I have had FM most of my life and looking back on my teen years, I see that I probably was already having the affects of the problem with weight. Admittedly, I am built a little larger--I have large wrists, hips, ankles, etc. I was always in a healthy weight range but at the top. When I was about 16 I decided to really try to lose weight. Of course, it was the 90's (yes, I'm only 29) and so the craze was to eat low fat. I think I'm still suffering the consequences of that diet! I did lose some weight, but now I believe mostly through exercise.

I then stayed about the same weight for 6 or 7 years, within 10 pounds or so. I ate moderately and exercised some, though not as much as I should have. Then, I started taking meds for FM that made me gain 30 pounds in a 6-8 week time period. Since then, I have struggled to lose weight.

My point is that this whole time I've been holding on to the way I used to be able to eat: moderately and sensibly. I tried to eat lean meats, lots of veggies, and high fiber grains. But still to no avail.

Lately, I've done some research and modified my diet some. I'm actually eating some higher fat proteins and have mostly cut out grains/carbs. Dr. Pellegrino has additional information to the words that Caprice quoted above. Here's the link: http://www.prohealth.com/library/showarticle.cfm?libid=12301

He recommends always eating at least a little bit of protein first. I've put this into practice and I have to say that I have seen a difference. And doing that really helps curb cravings for sugar.
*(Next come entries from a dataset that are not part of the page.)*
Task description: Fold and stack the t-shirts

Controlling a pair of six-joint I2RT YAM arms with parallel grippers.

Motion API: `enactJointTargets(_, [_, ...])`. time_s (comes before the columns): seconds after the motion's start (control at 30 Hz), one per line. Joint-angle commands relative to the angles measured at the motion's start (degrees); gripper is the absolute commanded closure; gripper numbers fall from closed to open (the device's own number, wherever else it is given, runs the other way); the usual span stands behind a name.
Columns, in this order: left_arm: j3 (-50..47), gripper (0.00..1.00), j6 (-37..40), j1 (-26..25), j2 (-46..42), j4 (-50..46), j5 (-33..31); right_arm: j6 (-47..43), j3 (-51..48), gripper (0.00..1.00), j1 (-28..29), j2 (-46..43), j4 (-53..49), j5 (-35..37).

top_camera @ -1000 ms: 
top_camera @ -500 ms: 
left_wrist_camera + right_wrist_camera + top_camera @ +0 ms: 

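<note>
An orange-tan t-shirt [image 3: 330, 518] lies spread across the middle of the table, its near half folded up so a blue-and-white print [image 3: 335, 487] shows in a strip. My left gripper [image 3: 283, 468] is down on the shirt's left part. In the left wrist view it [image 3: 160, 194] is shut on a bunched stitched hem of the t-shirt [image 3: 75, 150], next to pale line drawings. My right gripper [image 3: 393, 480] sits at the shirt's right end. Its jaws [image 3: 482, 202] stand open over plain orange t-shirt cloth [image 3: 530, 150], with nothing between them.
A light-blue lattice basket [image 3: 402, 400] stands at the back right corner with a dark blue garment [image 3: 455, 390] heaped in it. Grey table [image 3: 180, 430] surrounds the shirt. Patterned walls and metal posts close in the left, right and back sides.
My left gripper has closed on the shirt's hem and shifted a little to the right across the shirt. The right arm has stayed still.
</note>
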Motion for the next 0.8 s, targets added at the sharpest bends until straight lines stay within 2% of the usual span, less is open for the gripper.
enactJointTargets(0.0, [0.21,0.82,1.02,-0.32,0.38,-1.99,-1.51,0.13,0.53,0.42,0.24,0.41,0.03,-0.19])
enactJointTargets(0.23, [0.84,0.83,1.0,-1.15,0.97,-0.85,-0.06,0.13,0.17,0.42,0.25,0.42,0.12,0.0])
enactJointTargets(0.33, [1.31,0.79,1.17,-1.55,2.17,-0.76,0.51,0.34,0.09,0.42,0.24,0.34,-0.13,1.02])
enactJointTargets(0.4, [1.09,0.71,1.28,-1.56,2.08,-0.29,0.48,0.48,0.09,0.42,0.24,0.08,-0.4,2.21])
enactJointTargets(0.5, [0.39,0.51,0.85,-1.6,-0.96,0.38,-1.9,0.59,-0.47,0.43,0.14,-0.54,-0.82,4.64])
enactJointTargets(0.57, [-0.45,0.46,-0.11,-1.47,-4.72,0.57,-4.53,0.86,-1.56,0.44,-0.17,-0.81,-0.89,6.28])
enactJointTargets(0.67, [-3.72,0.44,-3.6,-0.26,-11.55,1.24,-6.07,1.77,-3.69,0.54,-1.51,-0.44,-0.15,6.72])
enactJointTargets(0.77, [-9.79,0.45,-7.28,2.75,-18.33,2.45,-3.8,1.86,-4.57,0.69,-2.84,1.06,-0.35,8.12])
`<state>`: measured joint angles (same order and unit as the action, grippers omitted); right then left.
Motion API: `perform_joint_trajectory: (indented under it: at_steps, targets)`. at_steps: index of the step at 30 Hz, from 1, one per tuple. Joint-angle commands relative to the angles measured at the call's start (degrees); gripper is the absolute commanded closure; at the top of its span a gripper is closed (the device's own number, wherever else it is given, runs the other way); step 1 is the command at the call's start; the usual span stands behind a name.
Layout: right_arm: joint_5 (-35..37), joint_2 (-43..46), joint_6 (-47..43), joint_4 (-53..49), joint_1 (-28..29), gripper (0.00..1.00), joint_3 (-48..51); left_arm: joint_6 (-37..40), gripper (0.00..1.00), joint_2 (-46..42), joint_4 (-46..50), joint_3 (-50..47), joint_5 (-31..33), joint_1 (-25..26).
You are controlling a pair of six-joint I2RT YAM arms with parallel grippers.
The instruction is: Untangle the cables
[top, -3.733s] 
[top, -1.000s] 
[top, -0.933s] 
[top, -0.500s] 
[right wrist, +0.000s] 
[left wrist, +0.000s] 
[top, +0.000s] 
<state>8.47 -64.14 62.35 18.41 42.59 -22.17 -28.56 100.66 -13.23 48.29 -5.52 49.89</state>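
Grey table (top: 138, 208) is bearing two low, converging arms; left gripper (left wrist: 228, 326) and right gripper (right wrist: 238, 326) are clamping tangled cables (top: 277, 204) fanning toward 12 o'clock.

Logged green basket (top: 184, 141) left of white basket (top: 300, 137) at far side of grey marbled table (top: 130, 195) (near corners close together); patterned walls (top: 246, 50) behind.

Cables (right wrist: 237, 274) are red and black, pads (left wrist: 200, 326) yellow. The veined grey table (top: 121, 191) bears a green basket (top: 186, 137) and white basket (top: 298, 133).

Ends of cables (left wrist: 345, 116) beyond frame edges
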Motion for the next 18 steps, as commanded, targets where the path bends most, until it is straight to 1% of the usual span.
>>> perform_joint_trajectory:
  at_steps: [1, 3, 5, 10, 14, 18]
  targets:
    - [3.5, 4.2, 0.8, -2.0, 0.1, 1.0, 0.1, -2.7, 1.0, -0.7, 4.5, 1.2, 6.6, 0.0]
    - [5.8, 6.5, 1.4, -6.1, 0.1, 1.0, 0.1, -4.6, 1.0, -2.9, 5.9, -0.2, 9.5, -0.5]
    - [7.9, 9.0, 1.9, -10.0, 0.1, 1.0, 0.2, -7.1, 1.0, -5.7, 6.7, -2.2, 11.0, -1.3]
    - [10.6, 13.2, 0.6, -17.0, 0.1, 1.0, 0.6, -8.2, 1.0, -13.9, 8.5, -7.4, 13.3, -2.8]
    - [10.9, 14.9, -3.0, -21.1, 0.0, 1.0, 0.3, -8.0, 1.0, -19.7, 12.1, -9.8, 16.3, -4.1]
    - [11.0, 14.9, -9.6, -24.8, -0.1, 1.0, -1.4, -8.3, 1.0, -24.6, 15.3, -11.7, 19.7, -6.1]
I've had to change my mindset and not necessarily listen to what other people say is healthy. Yes, I believe that whole grains and things like quinoa are good, but not necessarily good for me. I would have a worse weight problem if I was a vegetarian, yet that is seemingly universally touted as the healthiest lifestyle. I have to be careful about how much fruit I eat, too, and now I always eat some cashews before an apple or some cheese before an orange.
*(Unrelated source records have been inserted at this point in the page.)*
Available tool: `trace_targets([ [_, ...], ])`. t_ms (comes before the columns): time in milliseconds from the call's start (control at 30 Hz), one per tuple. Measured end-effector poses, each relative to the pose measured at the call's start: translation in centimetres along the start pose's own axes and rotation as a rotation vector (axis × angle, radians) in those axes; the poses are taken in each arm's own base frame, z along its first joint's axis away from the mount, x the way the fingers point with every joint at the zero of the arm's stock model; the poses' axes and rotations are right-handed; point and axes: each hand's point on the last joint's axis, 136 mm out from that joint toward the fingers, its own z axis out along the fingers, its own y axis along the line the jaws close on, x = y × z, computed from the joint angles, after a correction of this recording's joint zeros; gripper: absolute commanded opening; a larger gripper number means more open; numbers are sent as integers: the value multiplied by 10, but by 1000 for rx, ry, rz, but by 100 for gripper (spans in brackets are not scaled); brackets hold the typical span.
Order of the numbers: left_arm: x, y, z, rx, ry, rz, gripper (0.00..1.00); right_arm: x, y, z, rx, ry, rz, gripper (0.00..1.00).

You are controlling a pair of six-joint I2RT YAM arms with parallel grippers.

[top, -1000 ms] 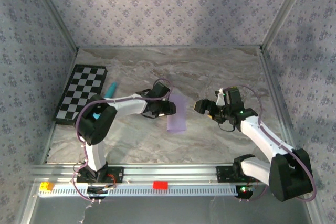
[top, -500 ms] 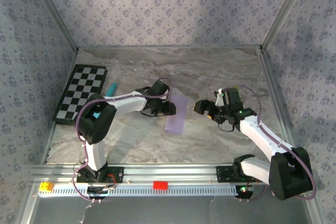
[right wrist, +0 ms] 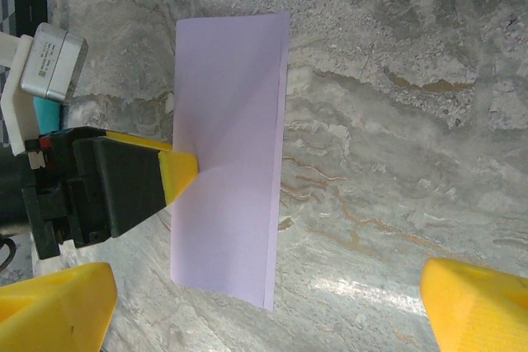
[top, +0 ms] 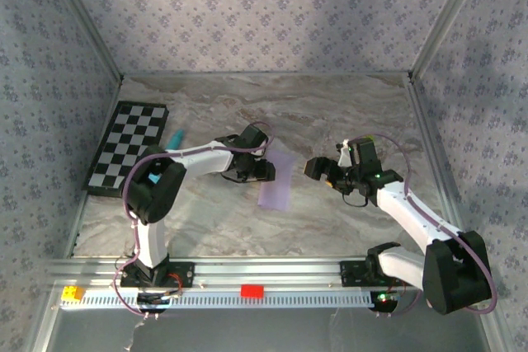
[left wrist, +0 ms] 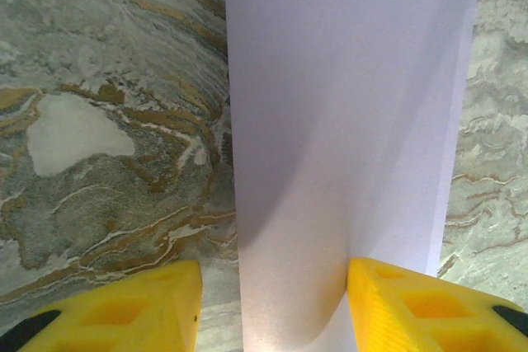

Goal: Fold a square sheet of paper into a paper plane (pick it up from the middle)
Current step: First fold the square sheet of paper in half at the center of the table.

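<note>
The pale lilac sheet of paper (top: 276,180) lies folded into a narrow rectangle on the marble table, mid-centre. My left gripper (top: 266,172) is at its left long edge, open. In the left wrist view the paper (left wrist: 346,121) runs between the yellow fingers (left wrist: 124,307), its right side curling up against the other finger. From the right wrist view, one left fingertip (right wrist: 177,172) touches the paper (right wrist: 231,146) at its edge. My right gripper (top: 316,169) hovers open to the right of the paper, apart from it. No paper plane shape is formed.
A black-and-white checkerboard (top: 128,146) lies at the left wall, with a teal pen (top: 175,139) beside its right edge. Patterned walls enclose the table on three sides. Bare marble (top: 330,113) stretches behind and in front of the paper.
My left gripper has drawn slightly left and the paper has shifted a little left with it. The right arm has barely moved.
</note>
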Motion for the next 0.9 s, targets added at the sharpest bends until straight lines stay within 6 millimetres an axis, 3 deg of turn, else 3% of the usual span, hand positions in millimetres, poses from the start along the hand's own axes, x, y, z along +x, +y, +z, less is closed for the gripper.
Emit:
trace_targets([
  [900,-1,2,3,-31,41,43,54,0,-1,0,7,-2,0,98],
])
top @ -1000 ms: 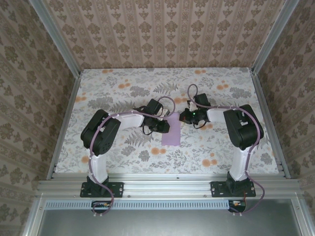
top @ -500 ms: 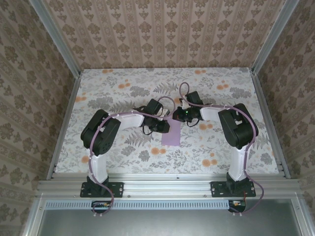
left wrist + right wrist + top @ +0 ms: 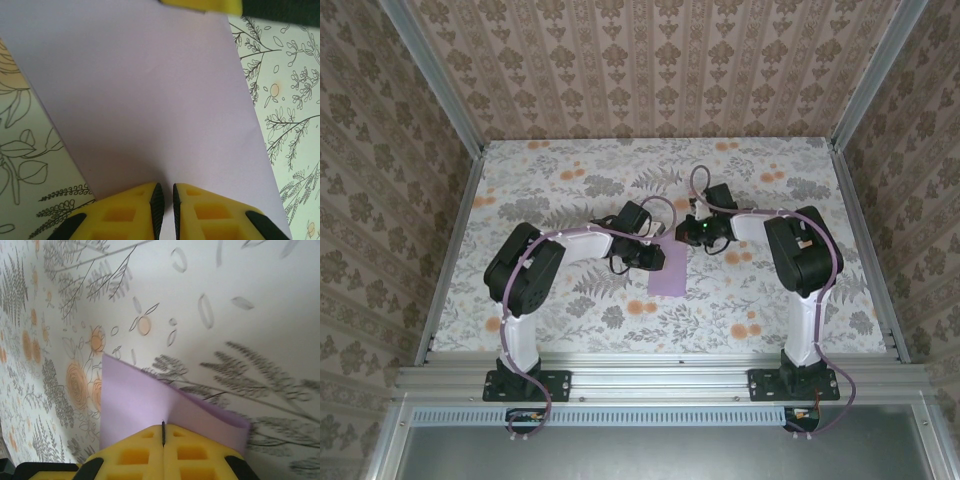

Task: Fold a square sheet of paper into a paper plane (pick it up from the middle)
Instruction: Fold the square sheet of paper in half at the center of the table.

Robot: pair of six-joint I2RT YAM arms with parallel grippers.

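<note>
The square sheet of paper is lavender and lies mid-table on the floral tabletop. My left gripper rests on its left part. In the left wrist view the yellow fingertips stand almost together over the paper, with a thin slit and nothing between them. My right gripper is at the sheet's far edge. In the right wrist view it is shut on the paper, whose gripped edge rises and curls off the table. The right gripper's yellow finger shows at the top of the left wrist view.
The floral tabletop is fenced by aluminium rails on the left, right and near sides, with patterned walls behind. Both arm bases sit at the near edge.
My right gripper has moved left onto the paper's far edge, then eased slightly back to the right. The left arm and the paper's near part have stayed still.
</note>
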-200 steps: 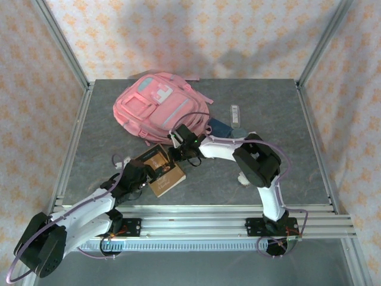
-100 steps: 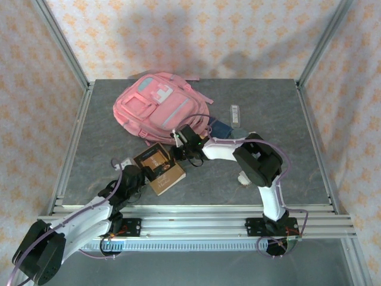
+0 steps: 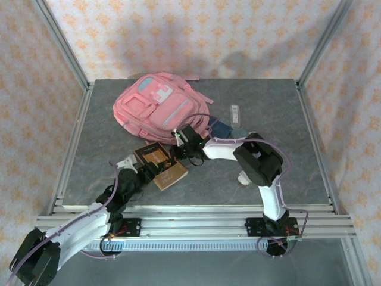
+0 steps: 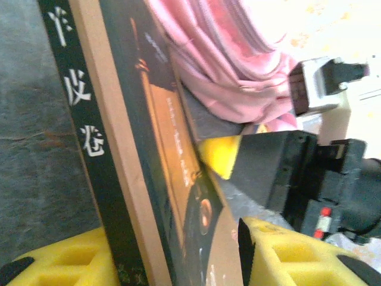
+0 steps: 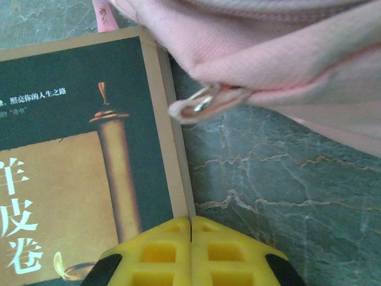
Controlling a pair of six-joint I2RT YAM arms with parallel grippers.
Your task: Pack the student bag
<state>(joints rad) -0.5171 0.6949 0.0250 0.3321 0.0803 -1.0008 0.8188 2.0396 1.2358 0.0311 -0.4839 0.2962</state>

I really keep track of how I feel, especially blood sugar wise, and go from there. I have stopped tracking calories and go by how I feel. I think I have already lost a couple of pounds and I'm hoping to lose more. But I have to say that I have felt better during the day, mostly because my blood sugars are staying better regulated.

I guess my point is that I think I'm actually listening to my body and it seems to be working. But, of course, everyone is different and everyone needs to figure out what their bodies need and don't need.

I think there needs to be more awareness in the medical community about this problem. Maybe doctors should not be so quick to prescribe meds that are known to cause weight gain--or at least be able to inform their patients. And as yet there doesn't seem to be much in the way of solutions for this problem, although it sounds like we're getting closer to the reasons.